What is required —
Please write out exactly, and only, the lines from the first in the material below to the line containing "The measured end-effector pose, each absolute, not", both included.
== Segment start ==
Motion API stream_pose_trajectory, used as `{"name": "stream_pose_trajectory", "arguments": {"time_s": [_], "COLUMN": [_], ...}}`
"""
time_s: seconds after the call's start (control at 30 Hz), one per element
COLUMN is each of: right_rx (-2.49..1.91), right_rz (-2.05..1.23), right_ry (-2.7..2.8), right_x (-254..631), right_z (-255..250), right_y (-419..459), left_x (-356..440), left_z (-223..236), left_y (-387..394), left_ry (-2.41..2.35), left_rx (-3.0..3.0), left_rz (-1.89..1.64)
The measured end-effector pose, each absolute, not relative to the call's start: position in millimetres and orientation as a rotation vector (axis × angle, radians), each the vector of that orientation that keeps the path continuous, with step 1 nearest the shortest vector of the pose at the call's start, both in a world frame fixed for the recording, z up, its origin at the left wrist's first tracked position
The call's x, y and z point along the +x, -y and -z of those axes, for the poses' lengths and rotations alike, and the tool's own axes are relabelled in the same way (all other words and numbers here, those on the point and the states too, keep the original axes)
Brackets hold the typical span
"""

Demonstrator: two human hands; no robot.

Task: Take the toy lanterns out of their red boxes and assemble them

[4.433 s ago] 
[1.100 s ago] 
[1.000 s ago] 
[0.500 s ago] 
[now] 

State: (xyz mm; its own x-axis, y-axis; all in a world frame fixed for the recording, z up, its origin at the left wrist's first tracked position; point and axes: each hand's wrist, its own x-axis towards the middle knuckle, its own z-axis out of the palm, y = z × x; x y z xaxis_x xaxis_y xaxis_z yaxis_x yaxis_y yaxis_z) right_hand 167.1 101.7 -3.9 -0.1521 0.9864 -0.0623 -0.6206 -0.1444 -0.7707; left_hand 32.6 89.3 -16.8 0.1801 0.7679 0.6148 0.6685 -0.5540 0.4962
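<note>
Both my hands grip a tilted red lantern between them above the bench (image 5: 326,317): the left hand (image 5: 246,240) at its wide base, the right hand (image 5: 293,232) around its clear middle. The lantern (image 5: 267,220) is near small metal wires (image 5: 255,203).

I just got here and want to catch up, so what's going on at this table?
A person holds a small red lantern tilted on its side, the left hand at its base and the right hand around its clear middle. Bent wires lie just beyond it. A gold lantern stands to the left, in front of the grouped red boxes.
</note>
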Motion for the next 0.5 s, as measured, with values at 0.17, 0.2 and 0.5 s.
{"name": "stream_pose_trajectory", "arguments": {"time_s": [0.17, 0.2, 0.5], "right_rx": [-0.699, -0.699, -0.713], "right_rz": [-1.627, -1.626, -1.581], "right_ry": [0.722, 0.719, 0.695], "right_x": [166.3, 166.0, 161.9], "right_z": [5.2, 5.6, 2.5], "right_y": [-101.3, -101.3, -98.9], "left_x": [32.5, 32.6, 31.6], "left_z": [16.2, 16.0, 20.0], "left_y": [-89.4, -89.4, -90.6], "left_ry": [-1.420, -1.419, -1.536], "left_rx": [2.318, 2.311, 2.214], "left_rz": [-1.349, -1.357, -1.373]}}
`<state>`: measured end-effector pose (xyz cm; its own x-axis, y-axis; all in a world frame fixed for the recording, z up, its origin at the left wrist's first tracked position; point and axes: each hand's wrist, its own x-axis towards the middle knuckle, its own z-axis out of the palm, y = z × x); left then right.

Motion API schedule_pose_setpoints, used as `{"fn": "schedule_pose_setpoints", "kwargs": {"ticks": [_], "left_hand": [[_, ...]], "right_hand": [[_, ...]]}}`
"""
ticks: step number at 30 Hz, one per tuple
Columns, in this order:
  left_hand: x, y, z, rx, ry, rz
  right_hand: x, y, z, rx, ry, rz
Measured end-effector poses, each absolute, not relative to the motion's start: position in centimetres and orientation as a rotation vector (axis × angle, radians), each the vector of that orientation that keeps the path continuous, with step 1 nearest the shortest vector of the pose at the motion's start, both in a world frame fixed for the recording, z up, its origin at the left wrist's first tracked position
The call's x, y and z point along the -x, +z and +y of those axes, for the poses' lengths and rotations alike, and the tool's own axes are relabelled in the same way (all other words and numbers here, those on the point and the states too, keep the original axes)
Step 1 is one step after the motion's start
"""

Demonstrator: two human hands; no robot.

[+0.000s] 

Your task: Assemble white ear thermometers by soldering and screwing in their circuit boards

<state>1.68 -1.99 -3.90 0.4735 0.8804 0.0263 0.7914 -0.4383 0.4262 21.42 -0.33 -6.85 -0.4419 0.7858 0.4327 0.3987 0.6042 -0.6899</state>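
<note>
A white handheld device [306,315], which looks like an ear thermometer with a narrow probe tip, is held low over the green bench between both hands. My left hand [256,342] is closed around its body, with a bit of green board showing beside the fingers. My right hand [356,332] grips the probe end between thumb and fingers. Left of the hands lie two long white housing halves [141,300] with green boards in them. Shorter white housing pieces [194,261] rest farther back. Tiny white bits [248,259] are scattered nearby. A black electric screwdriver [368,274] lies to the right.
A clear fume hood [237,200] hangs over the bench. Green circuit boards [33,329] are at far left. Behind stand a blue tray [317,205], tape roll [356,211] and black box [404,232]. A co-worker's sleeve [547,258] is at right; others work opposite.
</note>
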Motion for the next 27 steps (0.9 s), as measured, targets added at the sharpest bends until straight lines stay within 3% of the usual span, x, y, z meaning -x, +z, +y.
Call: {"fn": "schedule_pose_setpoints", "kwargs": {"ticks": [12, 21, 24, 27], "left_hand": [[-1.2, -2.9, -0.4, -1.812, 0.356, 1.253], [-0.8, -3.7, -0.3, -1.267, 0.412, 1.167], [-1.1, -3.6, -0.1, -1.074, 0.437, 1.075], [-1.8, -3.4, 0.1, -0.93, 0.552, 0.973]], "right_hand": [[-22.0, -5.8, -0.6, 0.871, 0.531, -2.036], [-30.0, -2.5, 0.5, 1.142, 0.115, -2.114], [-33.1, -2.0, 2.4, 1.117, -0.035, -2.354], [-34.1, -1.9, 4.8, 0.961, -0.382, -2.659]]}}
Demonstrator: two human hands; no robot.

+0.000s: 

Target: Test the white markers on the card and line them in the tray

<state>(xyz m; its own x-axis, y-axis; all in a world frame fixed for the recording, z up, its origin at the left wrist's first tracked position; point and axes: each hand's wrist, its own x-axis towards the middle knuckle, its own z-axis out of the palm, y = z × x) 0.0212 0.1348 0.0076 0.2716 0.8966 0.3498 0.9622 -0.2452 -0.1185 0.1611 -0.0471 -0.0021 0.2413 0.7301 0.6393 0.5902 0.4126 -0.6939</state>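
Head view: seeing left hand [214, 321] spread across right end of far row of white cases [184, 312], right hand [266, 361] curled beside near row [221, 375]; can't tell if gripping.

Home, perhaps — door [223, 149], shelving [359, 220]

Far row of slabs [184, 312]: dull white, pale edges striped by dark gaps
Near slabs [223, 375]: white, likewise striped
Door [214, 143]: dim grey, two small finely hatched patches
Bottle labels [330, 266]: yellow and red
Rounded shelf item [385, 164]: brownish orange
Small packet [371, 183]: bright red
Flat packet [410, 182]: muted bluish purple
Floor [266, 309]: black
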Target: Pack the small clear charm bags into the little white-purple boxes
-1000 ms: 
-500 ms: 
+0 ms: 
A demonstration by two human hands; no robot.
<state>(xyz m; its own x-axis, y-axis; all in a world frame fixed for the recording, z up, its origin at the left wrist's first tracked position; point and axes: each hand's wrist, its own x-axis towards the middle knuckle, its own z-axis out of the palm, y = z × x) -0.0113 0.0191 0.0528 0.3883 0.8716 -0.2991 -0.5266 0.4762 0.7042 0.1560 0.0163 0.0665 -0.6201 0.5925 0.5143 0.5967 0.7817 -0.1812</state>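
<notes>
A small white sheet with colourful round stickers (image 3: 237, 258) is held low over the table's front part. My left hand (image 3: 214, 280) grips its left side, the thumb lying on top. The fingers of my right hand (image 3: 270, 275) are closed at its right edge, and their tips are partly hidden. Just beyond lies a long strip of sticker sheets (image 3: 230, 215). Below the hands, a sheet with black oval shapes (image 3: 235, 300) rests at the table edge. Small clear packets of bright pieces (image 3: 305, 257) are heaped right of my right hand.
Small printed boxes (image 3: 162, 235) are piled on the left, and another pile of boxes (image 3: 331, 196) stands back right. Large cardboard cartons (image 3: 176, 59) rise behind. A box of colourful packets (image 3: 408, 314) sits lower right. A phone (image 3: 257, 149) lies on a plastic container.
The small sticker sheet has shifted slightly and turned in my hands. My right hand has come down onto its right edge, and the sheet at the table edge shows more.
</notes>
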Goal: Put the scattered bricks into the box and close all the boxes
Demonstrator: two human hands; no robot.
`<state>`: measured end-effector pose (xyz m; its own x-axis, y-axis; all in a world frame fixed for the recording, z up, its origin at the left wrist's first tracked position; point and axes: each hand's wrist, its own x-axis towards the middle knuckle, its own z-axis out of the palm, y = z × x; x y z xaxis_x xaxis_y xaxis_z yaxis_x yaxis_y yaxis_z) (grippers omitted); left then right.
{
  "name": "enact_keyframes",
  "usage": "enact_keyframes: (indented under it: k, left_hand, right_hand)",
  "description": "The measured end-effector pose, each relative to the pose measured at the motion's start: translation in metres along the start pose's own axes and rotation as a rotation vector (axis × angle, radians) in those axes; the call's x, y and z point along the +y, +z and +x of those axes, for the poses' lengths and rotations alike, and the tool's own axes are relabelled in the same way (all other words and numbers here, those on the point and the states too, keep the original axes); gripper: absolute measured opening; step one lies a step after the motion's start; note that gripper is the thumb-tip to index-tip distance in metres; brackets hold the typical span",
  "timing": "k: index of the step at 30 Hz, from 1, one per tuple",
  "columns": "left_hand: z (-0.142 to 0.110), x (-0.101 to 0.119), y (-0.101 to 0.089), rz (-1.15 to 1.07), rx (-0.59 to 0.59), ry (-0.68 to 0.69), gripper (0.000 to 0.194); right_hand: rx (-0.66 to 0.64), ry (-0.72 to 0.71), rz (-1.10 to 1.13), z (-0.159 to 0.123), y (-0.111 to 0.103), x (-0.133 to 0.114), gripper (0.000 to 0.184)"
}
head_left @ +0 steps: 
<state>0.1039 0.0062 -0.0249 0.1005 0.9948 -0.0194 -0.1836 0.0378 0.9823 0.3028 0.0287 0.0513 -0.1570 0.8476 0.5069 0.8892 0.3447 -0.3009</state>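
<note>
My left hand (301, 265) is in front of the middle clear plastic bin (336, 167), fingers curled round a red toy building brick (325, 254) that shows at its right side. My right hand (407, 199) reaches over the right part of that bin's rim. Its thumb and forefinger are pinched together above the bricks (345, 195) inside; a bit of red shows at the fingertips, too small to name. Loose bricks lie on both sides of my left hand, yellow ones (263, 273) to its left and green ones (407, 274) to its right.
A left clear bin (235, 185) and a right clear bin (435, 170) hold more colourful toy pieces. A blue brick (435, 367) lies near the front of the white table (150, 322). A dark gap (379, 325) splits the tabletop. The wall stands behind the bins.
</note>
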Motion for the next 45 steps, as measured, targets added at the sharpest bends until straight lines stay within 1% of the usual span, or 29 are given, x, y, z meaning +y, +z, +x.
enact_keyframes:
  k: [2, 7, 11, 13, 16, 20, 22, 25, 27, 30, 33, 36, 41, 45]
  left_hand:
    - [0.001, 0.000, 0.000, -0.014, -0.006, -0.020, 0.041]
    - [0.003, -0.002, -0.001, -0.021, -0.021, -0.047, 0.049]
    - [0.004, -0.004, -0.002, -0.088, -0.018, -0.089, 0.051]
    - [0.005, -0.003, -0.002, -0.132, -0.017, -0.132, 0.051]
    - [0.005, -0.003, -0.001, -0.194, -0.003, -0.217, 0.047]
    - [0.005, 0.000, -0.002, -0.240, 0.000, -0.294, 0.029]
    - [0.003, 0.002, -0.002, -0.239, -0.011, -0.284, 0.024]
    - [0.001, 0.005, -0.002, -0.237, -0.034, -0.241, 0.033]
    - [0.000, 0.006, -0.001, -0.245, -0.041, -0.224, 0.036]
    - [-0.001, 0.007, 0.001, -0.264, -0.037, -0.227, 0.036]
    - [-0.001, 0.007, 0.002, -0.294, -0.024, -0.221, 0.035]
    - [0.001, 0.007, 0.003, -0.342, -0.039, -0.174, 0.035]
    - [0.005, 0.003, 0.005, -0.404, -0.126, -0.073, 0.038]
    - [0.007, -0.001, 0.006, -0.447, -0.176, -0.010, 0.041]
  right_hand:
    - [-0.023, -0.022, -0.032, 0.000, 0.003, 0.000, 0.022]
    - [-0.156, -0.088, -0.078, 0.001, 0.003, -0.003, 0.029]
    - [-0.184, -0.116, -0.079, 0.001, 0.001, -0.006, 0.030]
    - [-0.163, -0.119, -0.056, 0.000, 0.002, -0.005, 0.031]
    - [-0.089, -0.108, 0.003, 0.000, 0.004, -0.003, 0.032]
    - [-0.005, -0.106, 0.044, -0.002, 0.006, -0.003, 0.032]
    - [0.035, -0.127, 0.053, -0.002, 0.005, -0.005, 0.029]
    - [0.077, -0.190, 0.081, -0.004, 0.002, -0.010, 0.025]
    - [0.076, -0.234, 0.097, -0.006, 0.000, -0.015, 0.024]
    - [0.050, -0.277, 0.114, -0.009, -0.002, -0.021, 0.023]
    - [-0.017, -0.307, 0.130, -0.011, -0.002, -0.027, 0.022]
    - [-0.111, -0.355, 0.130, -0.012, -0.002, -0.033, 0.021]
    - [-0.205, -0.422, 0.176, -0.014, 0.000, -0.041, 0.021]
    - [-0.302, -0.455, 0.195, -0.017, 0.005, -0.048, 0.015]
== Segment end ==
Task solution —
Motion API stream_pose_trajectory, used as `{"name": "stream_pose_trajectory", "arguments": {"time_s": [_], "COLUMN": [_], ...}}`
"""
time_s: seconds after the call's start (control at 30 Hz), one per element
COLUMN is each of: right_rx (-2.49..1.91), right_rz (-2.05..1.23), right_ry (-2.7..2.8), right_x (-254..631), right_z (-255..250), right_y (-419..459), left_x (-356..440), left_z (-223..236), left_y (-387..394), left_ry (-2.41..2.35), left_rx (-3.0..3.0), left_rz (-1.89..1.64)
The measured end-effector pose, each absolute, not relative to the call's start: position in millimetres and orientation as a rotation vector (axis × angle, radians), each the vector of that orientation that keeps the path continuous, with step 1 nearest the shortest vector of the pose at the call's start, both in a world frame fixed for the recording, z up, its origin at the left wrist's first tracked position

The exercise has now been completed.